● **Task brief**
Transcribe the data underneath exactly. No images belong in your version.
Segment Start: Source data
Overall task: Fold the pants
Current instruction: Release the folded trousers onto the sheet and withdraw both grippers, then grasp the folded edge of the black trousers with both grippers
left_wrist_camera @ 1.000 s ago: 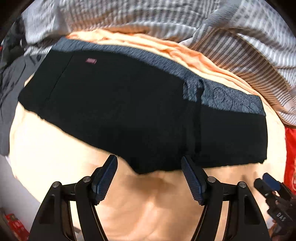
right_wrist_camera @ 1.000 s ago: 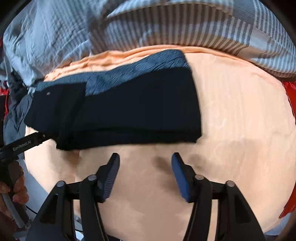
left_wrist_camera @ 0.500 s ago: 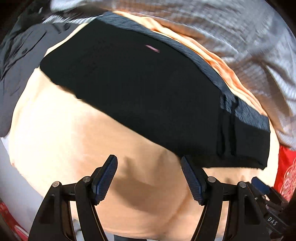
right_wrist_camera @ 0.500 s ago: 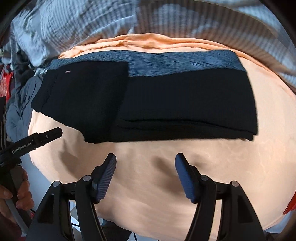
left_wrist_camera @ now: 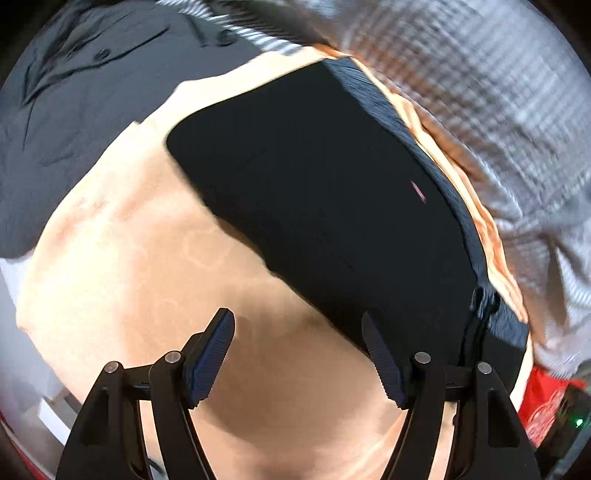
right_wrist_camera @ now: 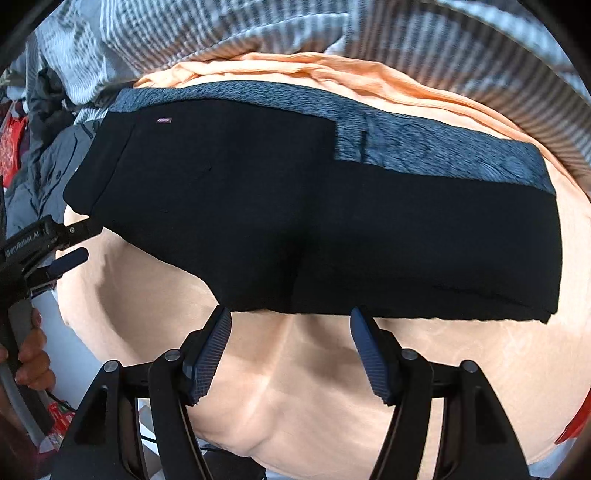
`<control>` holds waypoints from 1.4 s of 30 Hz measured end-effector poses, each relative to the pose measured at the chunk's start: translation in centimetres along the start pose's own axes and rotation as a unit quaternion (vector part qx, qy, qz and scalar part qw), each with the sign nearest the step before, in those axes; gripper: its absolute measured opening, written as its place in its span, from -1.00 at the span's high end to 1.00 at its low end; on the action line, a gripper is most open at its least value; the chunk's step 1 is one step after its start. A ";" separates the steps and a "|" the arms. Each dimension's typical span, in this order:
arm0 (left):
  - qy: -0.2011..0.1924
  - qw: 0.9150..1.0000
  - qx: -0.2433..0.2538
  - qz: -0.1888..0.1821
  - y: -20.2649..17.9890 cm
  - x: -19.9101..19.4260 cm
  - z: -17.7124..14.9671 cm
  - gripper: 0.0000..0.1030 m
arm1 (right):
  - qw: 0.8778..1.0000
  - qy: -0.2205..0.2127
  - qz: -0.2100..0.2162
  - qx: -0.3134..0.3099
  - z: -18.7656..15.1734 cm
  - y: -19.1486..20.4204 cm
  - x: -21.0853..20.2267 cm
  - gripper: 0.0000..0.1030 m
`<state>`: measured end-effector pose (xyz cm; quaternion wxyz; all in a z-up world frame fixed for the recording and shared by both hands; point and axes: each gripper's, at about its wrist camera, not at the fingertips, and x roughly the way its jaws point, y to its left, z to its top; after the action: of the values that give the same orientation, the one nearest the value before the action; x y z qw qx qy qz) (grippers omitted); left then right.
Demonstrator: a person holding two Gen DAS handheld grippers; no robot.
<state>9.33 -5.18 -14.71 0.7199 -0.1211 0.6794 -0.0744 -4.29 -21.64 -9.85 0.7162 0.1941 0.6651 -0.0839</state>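
My right gripper (right_wrist_camera: pixel 290 349) is spread wide and holds nothing, its blue ribbed pads (right_wrist_camera: pixel 208 354) just at the near edge of the pants (right_wrist_camera: pixel 314 221). My left gripper (left_wrist_camera: pixel 297 354) is wide too and holds nothing, one tip at the pants' edge. The black pants lie folded flat, like a long block, on a soft peach sheet (right_wrist_camera: pixel 314 387). A grey knit waistband (right_wrist_camera: pixel 443 151) runs along the far side. A striped blanket (right_wrist_camera: pixel 369 33) is bunched behind.
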 end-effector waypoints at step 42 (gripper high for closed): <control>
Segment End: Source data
● **Answer to this task**
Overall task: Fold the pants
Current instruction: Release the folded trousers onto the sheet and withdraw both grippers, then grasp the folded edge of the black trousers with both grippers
left_wrist_camera @ 1.000 s ago: 
right_wrist_camera @ 1.000 s ago: 
left_wrist_camera @ 0.500 s ago: 
right_wrist_camera @ 0.500 s ago: 
left_wrist_camera @ now: 
right_wrist_camera @ now: 
`<control>` holds waypoints from 1.4 s of 30 Hz measured end-effector poses, each relative to the pose measured at the chunk's start: translation in centimetres along the start pose's own axes and rotation as a unit quaternion (vector part qx, qy, qz and scalar part qw), each with the sign nearest the step before, in those axes; gripper: its absolute measured opening, written as its place in its span, from -1.00 at the span's high end to 1.00 at its low end; on the action line, a gripper is most open at its least value; the chunk's step 1 is one step after its start. A ";" separates the steps and a "|" the arms. Each dimension's typical span, in this order:
arm0 (left):
  - qy: -0.2011..0.1924
  - qw: 0.9150..1.0000
  - qx: -0.2433..0.2538
  - qz: -0.1888..0.1821
  - y: -20.2649..17.9890 cm
  - x: -19.9101..19.4260 cm
  - z: -17.7124..14.9671 cm
  - gripper: 0.0000..0.1030 m
arm1 (right):
  - qw: 0.8778..1.0000
  - qy: -0.2205..0.2127
  - qz: -0.2100..0.2162
  - qx: -0.3134..0.3099
  - z: -18.7656..15.1734 cm
  - y: -19.1486..20.4204 cm
  - x: -21.0853..20.2267 cm
  - gripper: 0.0000..0.1030 m
`<state>`: measured end-effector pose (xyz cm; quaternion wxyz; all in a z-up world frame fixed for the recording and shared by both hands; point and axes: each gripper's, at about its wrist camera, not at the fingertips, and x roughly the way its jaws point, y to its left, z to its top; after the action: of the values that give the same orientation, the one nearest the value before the action; x y z qw qx qy qz) (grippers omitted); left then right.
Demonstrator: a person holding two Gen DAS handheld grippers; no robot.
<state>9.33 -5.18 -14.71 0.7199 -0.1211 0.6794 -0.0744 -4.29 -21.64 -9.85 0.7162 0.1941 0.6651 -0.0839</state>
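My right gripper (right_wrist_camera: pixel 290 349) is spread wide and holds nothing, its blue ribbed pads (right_wrist_camera: pixel 208 354) just at the near edge of the pants (right_wrist_camera: pixel 314 221). My left gripper (left_wrist_camera: pixel 297 354) is wide too and holds nothing, one tip at the pants' edge. The black pants lie folded flat, like a long block, on a soft peach sheet (right_wrist_camera: pixel 314 387). A grey knit waistband (right_wrist_camera: pixel 443 151) runs along the far side. A striped blanket (right_wrist_camera: pixel 369 33) is bunched behind.
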 end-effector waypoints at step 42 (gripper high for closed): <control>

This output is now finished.